The Crew of this is wonderland
P R O D U C T I O N
Assistant Production Manager and Production
Coordinator: Alexandra Lane
Main duties include staffing and managing the production office which consists of the assistant production coordinator, production secretary and production assistants. Finalizing and approving the daily production report which is a summary of the status of the production. Reviewing and approving crew time sheets. Setting up and closing down the production offices and studios. Overseeing the preparation and distribution of schedules, call sheets, cast and crew lists, scripts and revisions. Coordinating travel, accommodations, work permits and medical examinations of cast and crew as required. Completing insurance requirements and union contracts. Ordering equipment and supplies and arranging their pick-up, delivery and return. Preparing and executing performer’s contracts and more.
Assistant Production Coordinator: Lisa Perone
My job is very administrative. I deal with everyday paperwork and distribution within the production office of daily production reports, actor contracts, call sheets and insurance.

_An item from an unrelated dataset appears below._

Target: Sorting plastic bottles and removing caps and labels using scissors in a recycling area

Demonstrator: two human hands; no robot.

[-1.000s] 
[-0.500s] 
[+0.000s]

Production Secretary: Lisa Gyorfi
I deal with the creation, update and distribution of office and set paperwork such as the crew list, cast list, contact list and ensure the cast and crew has up to date scripts and schedules. I also coordinate the shipping done through the office as well as maintaining adequate paper supplies, office supplies and coffee. I work closely with the assistant coordinator and coordinator to maintain a well-run office.
Assistant to the Executive Producer:
The Assistant to the Executive Producer’s job is to simplify the Executive Producer’s life by filtering, organizing, scheduling and taking care of all peripheral issues that an Executive Producer is inundated with on a day to day basis thus enabling the Executive Producer to concentrate his efforts on the things that matter most within the production.
A C C O U N T I N G
Production Accountant: Janina Barrett
As Production Accountant I encompass all the “traditional” roles of accounting – Accounts Payable, Payroll, Petty Cash, government reporting and the general “keeping of the books”, but done at double speed!
I authorize all costs and ensure that they are approved, valid production expenses, being allocated correctly. I am responsible for Purchase and Cost Control, cash flow and for keeping the producers with up to the minute reporting that is accurate, enabling them to make the most effective decisions on how to
spend to get the “best bang for the buck” and still stay in budget. I also work with all the other departments making sure that each team player is provided, as quickly as possible, with what they need in order to do their job effectively.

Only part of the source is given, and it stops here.